Essana and the Keeper attempt to escape through a tunnel, and Essana begins to miscarriage in the tunnel. They manage to exit the tunnel and get to the rendezvous point with the elves, although they are ambushed. Essana faints, and when she wakes up she discovers that she is chained. The Master shows her what happened to the Keeper, he's mutilated, and is being kept alive by a magic spell.

Meanwhile, the four arrive in Marak, and discover that Gloomwing left, though the kender are nearing extinction because the shadow-fiends capture kender, and take them to the Teacher, who arrives when the black moon is full to turn them into more shadow-fiends. Luckily (or unluckily), the black moon was full that night, so they attempt to ambush the Teacher. They capture him, and question him. After that, they desire revenge, so they kill him.

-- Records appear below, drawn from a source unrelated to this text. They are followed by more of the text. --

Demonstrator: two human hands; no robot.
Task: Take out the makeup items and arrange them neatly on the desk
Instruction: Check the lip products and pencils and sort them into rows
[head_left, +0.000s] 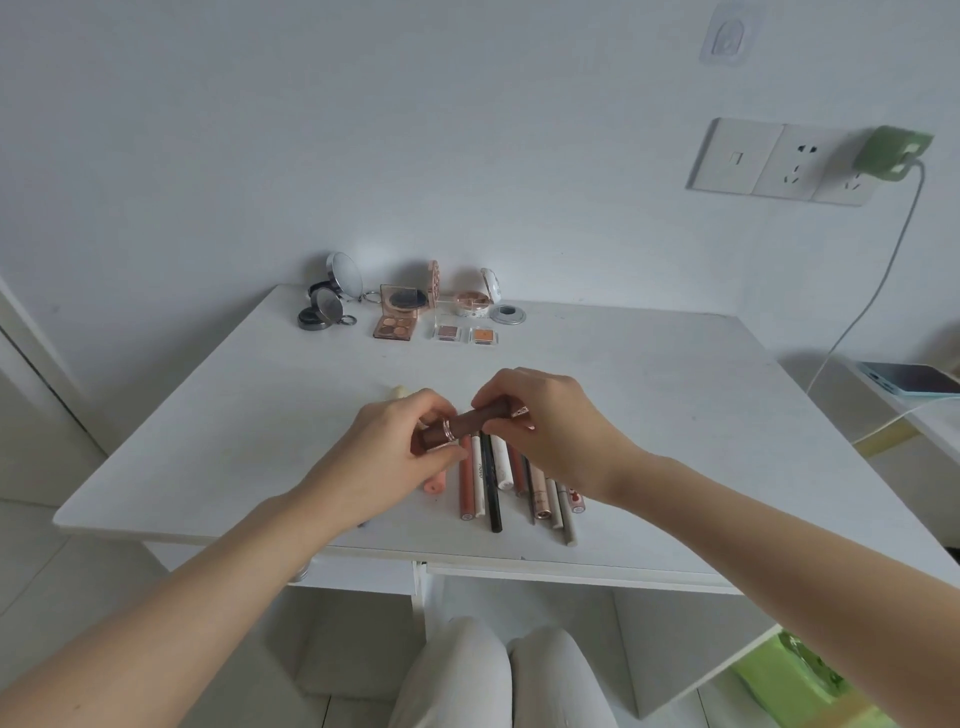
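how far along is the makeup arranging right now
Done: open compacts and an eyeshadow palette stand along the desk's back edge, and pencils lie side by side near the front. In hand: left hand and right hand both grip a brown tube above that row. Left: setting it down.

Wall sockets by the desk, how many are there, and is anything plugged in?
2: a free socket beside the switch, and one right of it, partly hidden by the green charger plugged in.
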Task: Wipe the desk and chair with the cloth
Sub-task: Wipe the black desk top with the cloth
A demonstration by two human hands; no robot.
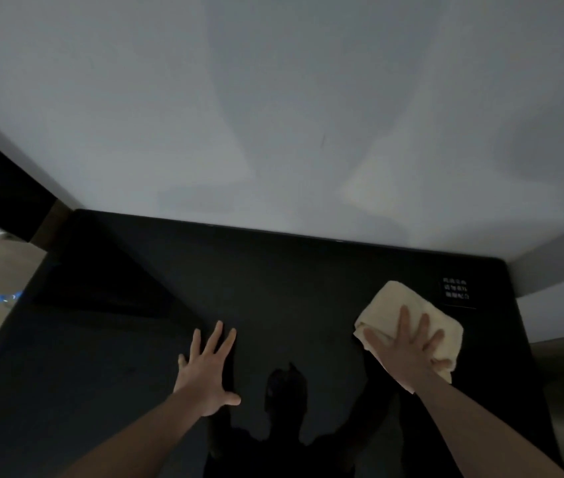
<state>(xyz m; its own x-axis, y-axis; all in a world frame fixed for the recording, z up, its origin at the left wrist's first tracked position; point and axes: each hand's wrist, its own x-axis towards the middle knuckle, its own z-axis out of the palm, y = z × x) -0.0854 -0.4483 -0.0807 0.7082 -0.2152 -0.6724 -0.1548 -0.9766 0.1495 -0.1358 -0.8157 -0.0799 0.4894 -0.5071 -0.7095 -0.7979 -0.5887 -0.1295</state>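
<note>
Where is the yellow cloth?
The folded pale yellow cloth lies on the black desk, far right, under the right hand, beside a small white-lettered label.

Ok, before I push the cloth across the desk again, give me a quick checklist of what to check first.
1. Cloth under the right hand: ok, fingers spread flat on it, pressing it to the desk.
2. Left hand bracing: ok, flat on the desk, holding nothing.
3. Path to the left of the cloth: ok, only bare dark surface shows, apart from the left hand.
4. Small sign at the back right corner: not ok, it sits close beyond the cloth and could get knocked.
5. Desk already clean: cannot tell, surface is too dark.
6. Chair: cannot tell, none in view.
</note>
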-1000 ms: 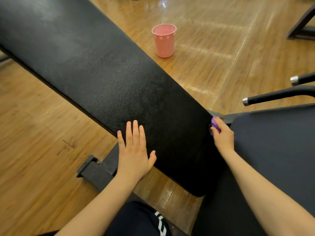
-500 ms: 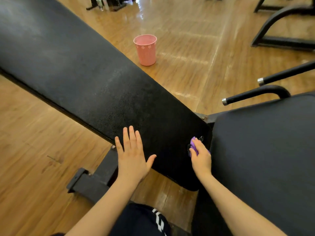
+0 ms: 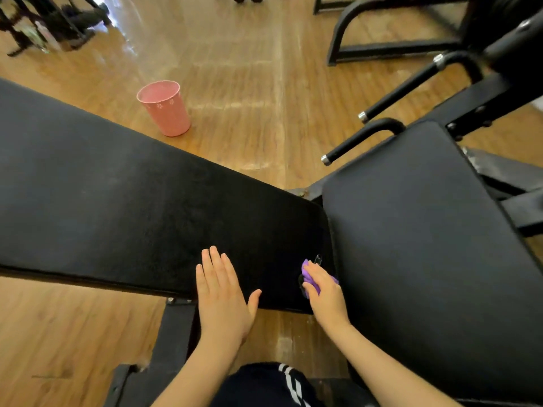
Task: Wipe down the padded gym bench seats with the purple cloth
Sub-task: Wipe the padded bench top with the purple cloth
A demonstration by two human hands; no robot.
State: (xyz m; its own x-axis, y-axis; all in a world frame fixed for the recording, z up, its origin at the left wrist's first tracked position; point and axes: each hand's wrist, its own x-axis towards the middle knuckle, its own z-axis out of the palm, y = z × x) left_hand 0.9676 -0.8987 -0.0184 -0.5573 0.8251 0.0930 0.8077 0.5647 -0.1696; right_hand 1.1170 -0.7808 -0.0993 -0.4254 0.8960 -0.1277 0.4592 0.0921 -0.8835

After that, they sail to Neron, and as soon as they arrive, Gloomwing decides to "meet" them. The four notice that the elves were gathering in the woods preparing to ambush Gloomwing, so Eldako decides to be a "dummy" for Gloomwing. Gloomwing dives at Eldako and breathes acid at him, and at the last second Eldako falls into the water. The elves meanwhile kill Gloomwing. They search for Eldako until it is dark, and are forced to leave and head for the elven village because mind flayers patrol the woods after dark. They meet the oldest elf in the village, the Grandmother. Grandmother tells them that a prophecy foretold that two humans and two elves would destroy the Brethren. She notices that they are missing Eldako, so she scries for him. They find out that the mind flayers captured Eldako, and that he was badly hurt by the dragon's acid. Eldako's right eye was gone, and his vision in his left eye is cloudy. His skin was melted by the acid, and his right leg was the only part of him untouched by the acid. They rescue him, and they assault the temple of Maladar. They manage to kill the Brethren, and Eldako manages to kill the Master by jumping to his death with the Master. They rescue Essana and Azar, Essana's son, who is already eighteen due to age altering magic. However, instead of Maladar taking over Azar, he accidentally manages to take control of Forlo, and he escapes to the Burning Sea where he will try to resurrect Aurim.

==Characters==
- Shedara - A moon elf thief, who is helping Forlo.
- Barreth Forlo - Forlo is searching for his wife, Essana.
- Hult - Hult is a barbarian of the White Sky tribe, who now follows Barreth.
- Essana - Essana is Forlo's wife, who has been captured by evil forces intent on resurrecting Maladar.
- Eldako - Eldako is a wild elf, who is helping Forlo. Also gets into a relationship with Shedara.